WHAT THE TASK REQUIRES: Using the material below, print the line that contains "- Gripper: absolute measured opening", the line that contains "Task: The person", and every line in between, exactly and nothing else.

MATERIAL PROVIDED:
▼▼▼

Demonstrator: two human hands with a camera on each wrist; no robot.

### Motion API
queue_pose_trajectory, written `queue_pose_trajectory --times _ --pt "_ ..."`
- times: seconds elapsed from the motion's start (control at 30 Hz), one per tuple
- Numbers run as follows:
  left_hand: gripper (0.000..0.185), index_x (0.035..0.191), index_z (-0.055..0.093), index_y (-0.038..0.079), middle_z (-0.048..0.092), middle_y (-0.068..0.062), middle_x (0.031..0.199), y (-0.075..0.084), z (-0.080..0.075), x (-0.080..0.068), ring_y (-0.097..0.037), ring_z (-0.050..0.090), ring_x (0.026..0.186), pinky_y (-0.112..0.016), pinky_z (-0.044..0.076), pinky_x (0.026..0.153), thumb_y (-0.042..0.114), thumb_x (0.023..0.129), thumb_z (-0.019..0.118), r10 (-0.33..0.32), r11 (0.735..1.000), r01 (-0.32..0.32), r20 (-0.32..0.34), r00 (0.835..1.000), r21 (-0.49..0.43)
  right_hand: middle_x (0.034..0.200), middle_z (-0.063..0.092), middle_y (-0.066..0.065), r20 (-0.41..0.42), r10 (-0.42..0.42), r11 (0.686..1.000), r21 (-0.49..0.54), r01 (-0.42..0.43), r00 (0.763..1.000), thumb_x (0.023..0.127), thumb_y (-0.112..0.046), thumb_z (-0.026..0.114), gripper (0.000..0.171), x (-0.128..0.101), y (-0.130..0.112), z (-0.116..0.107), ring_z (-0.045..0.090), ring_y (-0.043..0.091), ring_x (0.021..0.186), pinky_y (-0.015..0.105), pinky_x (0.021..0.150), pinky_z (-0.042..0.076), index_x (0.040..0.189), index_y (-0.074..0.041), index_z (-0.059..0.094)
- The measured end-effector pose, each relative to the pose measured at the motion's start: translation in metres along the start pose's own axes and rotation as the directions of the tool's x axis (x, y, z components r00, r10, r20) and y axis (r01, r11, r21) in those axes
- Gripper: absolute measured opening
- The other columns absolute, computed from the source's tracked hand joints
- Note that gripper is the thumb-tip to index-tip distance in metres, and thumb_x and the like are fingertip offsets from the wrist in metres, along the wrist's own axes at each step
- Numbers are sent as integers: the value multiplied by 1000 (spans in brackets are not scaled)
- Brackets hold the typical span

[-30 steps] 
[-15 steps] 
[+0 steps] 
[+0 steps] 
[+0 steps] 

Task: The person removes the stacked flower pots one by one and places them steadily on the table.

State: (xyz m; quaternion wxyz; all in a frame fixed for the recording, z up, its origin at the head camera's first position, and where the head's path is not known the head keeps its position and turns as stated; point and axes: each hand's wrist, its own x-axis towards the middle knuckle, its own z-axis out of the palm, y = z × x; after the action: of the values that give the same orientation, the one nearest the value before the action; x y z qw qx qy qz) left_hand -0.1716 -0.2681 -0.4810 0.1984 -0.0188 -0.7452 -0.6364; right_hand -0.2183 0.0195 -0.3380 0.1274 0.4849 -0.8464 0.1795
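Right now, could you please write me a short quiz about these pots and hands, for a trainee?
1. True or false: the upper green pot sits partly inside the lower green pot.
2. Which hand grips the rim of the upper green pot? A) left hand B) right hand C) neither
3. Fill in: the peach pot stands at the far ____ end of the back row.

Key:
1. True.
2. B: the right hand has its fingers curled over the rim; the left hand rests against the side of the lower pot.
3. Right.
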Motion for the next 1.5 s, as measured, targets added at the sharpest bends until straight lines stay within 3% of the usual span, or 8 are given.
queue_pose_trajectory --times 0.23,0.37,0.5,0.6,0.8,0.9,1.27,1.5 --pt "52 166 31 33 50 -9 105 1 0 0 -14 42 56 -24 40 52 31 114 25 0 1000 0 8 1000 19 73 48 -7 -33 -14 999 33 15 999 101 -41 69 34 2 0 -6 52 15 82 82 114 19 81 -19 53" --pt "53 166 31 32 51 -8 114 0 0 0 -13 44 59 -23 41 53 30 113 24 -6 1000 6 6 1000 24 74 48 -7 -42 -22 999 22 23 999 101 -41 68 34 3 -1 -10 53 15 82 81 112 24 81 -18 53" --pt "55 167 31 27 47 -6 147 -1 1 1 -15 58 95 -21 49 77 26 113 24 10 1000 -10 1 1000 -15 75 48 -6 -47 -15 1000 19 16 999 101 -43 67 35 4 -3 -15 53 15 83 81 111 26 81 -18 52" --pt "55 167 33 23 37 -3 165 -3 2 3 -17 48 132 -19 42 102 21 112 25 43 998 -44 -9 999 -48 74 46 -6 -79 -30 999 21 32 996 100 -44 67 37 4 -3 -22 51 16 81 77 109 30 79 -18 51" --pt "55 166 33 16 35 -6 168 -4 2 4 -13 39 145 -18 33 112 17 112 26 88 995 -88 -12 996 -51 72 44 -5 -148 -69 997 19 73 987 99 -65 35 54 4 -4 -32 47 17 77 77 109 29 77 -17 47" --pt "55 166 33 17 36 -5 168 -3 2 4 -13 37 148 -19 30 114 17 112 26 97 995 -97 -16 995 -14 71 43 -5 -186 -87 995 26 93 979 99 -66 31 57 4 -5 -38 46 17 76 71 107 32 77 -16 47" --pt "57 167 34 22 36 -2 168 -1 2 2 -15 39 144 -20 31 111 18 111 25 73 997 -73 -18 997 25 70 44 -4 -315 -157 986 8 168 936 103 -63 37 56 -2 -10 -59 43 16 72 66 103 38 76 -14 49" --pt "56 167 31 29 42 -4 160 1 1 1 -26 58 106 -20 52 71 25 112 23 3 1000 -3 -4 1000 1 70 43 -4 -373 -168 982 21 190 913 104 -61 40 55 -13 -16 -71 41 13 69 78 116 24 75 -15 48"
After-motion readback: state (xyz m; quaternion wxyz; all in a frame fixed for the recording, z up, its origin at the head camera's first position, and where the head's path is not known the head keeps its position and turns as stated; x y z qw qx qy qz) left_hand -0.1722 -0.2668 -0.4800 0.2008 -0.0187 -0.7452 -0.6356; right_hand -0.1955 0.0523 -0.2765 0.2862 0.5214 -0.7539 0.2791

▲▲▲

SOLUTION TO THE PROBLEM:
- Gripper: absolute measured opening
- The other columns absolute, computed from the source's tracked hand joints
- Note that gripper is the thumb-tip to index-tip distance in metres, and thumb_x and the like are fingertip offsets from the wrist in metres, along the wrist's own axes at each step
- Numbers are sent as integers: the value multiplied by 1000 (spans in brackets are not scaled)
- Brackets hold the typical span

[-30 steps] 
[-15 steps] 
[+0 steps] 
[+0 steps] 
[+0 steps] 

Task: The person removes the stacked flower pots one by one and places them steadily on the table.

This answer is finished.